In addition to experiencing Korea’s culture, we will be looking for an orphanage with records I’m betting no longer exist. And if they do, what do we expect to learn? And most important: assuming we learn anything, what will we do with the information? Allie has consistently said she has no interest in finding birth parents who abandoned her. But what if her file shows names and an address? What if it documents a compelling reason why her birth mother was forced to give her up? Would her curiosity get the better of her? What would I do in her place? The decision to seek out birth parents is fraught with risk on both sides. In satisfying her curiosity (longing?) is she ripping a scab from a wound eighteen years in the healing?

Each of us has a valid reason for this trip, notwithstanding the St. Simeon. Allie asked to go before the Ball became an issue and if I don’t take her now I will be making this trip in June. Mr. Quan has not been home in fifteen years and, I suspect, would not go now had the door to his past not been opened by our recent conversations. That leaves me. The Korean leg of the trip I can handle and enjoy. Elizabeth talked of taking
Allie, so the only hesitation I feel is one vaguely related to the injustice of her missing what I won’t. I agreed to accompany Mr. Quan to Vietnam because it seems important to him.

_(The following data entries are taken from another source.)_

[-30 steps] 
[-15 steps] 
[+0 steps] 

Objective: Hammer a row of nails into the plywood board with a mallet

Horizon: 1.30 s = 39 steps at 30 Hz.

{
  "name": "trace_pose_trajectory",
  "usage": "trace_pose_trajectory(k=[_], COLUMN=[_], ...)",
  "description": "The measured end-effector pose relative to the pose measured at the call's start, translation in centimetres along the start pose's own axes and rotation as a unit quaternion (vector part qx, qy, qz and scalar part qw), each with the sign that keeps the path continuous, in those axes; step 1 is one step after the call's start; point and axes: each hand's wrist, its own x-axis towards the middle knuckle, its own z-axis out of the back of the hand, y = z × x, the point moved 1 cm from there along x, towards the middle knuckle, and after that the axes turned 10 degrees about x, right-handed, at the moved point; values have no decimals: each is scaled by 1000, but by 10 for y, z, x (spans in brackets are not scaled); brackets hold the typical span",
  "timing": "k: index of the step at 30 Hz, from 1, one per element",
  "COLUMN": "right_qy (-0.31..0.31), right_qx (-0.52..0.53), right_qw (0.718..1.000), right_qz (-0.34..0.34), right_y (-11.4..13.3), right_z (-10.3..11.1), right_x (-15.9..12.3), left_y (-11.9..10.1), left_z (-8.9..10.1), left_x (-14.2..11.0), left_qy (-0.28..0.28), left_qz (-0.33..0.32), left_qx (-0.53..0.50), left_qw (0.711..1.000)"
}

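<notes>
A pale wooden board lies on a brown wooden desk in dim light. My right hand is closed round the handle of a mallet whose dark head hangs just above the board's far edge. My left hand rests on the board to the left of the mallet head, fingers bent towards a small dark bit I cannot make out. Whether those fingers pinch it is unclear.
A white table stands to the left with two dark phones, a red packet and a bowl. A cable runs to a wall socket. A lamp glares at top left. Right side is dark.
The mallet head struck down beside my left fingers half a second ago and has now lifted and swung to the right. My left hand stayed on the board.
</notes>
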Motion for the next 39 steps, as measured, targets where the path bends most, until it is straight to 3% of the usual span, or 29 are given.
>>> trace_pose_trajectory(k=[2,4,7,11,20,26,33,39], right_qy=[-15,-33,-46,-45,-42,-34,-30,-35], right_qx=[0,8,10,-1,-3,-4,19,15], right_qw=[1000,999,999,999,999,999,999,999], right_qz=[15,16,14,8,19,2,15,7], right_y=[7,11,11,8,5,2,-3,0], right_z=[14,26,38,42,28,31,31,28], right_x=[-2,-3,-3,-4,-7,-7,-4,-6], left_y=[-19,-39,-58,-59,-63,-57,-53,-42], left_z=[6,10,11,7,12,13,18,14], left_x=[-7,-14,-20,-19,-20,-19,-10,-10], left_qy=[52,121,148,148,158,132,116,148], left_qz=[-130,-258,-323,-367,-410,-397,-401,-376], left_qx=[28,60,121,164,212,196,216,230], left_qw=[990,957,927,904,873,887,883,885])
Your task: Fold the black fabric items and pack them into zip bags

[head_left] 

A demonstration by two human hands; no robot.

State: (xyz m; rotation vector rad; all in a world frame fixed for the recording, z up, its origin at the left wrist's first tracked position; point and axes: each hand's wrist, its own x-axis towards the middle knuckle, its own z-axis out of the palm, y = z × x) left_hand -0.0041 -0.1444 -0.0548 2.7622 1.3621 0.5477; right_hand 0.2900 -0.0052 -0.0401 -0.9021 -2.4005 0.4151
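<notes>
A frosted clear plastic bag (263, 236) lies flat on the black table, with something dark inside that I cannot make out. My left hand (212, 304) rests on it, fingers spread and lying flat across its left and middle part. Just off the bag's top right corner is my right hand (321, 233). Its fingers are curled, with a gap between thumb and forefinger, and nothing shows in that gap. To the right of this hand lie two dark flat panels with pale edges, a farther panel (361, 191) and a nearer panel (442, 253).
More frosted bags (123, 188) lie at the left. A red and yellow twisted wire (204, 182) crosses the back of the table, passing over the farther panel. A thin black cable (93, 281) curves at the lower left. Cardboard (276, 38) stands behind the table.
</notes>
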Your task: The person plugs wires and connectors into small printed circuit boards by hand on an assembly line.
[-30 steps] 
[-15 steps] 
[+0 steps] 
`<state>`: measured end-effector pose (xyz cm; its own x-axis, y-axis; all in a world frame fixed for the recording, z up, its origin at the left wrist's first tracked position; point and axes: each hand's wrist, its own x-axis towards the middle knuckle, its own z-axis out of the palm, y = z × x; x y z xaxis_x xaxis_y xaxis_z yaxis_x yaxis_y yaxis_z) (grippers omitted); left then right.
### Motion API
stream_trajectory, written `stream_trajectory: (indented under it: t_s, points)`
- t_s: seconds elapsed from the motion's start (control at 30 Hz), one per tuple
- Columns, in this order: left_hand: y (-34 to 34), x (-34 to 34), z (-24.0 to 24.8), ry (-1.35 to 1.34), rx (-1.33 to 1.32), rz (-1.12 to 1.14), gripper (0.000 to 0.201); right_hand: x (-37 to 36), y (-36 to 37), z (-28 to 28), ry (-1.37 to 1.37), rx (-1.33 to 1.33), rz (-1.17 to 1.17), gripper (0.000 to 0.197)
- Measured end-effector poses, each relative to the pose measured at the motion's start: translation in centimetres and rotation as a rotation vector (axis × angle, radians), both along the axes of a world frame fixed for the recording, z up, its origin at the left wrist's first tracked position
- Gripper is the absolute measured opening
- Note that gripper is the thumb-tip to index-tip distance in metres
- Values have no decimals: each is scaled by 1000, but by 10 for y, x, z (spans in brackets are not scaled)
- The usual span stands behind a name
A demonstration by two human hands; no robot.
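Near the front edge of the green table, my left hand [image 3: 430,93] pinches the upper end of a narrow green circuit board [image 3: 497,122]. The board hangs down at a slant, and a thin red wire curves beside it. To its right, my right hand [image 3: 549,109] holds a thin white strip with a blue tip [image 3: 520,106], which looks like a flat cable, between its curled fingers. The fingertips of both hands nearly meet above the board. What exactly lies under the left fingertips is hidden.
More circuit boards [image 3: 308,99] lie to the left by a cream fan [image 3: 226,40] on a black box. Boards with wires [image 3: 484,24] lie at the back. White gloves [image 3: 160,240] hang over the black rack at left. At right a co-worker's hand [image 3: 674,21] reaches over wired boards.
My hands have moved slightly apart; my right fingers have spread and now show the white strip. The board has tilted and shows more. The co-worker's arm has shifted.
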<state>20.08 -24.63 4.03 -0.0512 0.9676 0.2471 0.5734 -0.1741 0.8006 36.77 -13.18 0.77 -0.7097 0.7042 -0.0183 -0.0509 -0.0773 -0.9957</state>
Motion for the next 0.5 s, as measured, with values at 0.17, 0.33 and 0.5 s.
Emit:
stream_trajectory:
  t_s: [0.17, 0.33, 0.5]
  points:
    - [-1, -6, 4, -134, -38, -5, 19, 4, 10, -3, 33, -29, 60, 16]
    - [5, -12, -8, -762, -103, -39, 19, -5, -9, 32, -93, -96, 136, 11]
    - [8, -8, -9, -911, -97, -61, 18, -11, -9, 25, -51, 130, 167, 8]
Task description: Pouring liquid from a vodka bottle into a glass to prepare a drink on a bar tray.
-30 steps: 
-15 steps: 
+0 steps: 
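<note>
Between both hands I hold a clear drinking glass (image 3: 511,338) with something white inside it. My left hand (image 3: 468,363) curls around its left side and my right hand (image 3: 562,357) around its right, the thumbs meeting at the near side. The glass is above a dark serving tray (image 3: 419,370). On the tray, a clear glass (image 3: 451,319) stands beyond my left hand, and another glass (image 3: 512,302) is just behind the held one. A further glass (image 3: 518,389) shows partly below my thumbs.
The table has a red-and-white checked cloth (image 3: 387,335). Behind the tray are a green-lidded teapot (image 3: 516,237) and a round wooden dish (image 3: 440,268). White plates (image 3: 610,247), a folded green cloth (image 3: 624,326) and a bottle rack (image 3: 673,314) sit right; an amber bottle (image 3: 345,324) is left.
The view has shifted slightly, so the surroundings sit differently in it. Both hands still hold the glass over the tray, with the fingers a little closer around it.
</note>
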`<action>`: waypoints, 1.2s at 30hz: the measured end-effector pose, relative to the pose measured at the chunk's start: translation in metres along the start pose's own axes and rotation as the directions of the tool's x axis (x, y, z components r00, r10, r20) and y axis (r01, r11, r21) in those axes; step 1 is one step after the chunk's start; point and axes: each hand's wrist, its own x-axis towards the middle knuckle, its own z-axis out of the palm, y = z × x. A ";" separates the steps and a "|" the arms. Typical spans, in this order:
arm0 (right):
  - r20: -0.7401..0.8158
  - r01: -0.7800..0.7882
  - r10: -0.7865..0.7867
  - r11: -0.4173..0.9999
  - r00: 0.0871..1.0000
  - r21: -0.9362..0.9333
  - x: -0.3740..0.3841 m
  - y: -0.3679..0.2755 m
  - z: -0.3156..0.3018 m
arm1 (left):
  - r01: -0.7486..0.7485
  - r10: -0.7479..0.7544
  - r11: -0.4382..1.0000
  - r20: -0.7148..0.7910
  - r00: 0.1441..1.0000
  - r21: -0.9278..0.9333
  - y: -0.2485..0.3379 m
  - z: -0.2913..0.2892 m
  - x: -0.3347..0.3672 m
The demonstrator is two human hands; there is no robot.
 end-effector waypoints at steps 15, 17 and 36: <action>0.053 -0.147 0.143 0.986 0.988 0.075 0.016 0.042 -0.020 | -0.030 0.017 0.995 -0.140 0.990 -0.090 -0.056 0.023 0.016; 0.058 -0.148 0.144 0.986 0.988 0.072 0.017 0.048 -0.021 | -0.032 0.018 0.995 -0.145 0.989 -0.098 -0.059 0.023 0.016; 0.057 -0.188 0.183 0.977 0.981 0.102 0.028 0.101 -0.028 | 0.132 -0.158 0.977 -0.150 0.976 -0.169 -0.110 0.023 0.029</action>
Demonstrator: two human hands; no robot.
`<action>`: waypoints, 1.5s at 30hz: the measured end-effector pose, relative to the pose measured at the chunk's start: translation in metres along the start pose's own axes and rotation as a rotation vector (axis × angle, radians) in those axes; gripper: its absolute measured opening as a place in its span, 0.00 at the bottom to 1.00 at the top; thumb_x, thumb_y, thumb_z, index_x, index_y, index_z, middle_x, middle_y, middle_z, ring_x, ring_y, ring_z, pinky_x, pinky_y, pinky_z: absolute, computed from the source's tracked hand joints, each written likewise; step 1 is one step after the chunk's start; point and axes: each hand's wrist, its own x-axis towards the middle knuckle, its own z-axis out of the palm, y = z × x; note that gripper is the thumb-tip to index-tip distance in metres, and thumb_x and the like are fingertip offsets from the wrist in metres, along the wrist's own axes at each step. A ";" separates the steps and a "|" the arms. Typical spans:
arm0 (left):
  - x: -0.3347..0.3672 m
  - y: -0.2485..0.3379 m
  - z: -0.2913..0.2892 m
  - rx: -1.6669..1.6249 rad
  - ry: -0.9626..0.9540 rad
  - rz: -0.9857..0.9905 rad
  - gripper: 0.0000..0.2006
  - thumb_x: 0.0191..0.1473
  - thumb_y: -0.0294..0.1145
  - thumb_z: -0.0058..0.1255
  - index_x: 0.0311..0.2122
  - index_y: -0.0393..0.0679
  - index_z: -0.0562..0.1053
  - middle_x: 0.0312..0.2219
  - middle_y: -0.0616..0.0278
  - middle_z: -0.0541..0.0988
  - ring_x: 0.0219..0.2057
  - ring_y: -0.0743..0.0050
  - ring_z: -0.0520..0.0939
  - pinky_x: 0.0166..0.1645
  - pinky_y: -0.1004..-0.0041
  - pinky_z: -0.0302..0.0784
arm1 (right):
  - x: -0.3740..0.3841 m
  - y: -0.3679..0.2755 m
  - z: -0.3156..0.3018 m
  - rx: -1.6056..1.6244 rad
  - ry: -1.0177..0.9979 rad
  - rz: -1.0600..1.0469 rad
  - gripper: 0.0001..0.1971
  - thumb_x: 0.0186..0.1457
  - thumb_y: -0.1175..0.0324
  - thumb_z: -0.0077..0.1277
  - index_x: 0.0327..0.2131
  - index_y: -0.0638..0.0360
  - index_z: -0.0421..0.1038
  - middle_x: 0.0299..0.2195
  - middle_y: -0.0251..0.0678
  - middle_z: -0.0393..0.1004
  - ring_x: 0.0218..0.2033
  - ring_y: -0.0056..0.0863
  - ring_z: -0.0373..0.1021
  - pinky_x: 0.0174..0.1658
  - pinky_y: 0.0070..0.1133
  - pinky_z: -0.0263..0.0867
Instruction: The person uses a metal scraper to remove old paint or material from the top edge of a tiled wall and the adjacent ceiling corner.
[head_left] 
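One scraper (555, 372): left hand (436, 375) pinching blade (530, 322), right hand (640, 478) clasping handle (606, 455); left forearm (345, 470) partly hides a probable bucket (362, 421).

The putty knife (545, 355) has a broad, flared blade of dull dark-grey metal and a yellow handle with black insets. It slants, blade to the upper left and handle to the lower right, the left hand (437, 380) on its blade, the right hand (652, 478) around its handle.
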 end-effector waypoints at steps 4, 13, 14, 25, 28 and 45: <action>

But each of us also rolls some dice. Allie stands to be disappointed by either the total lack of information or the revelation she is the offspring of a prostitute, drug addict, or who knows what. It has taken Mr. Quan a decade or longer to work up the courage to return to Vietnam. I think back to him pointing to his chest as the locus of his angst. And Vietnam brings me face to face with Philip’s death and my own circumvention of the war that defined my generation. Maybe I can find a way to pay tribute to Philip while I’m there. Margarite’s lament about him being forgotten hit me in a soft spot, and to bring her any solace would gratify me.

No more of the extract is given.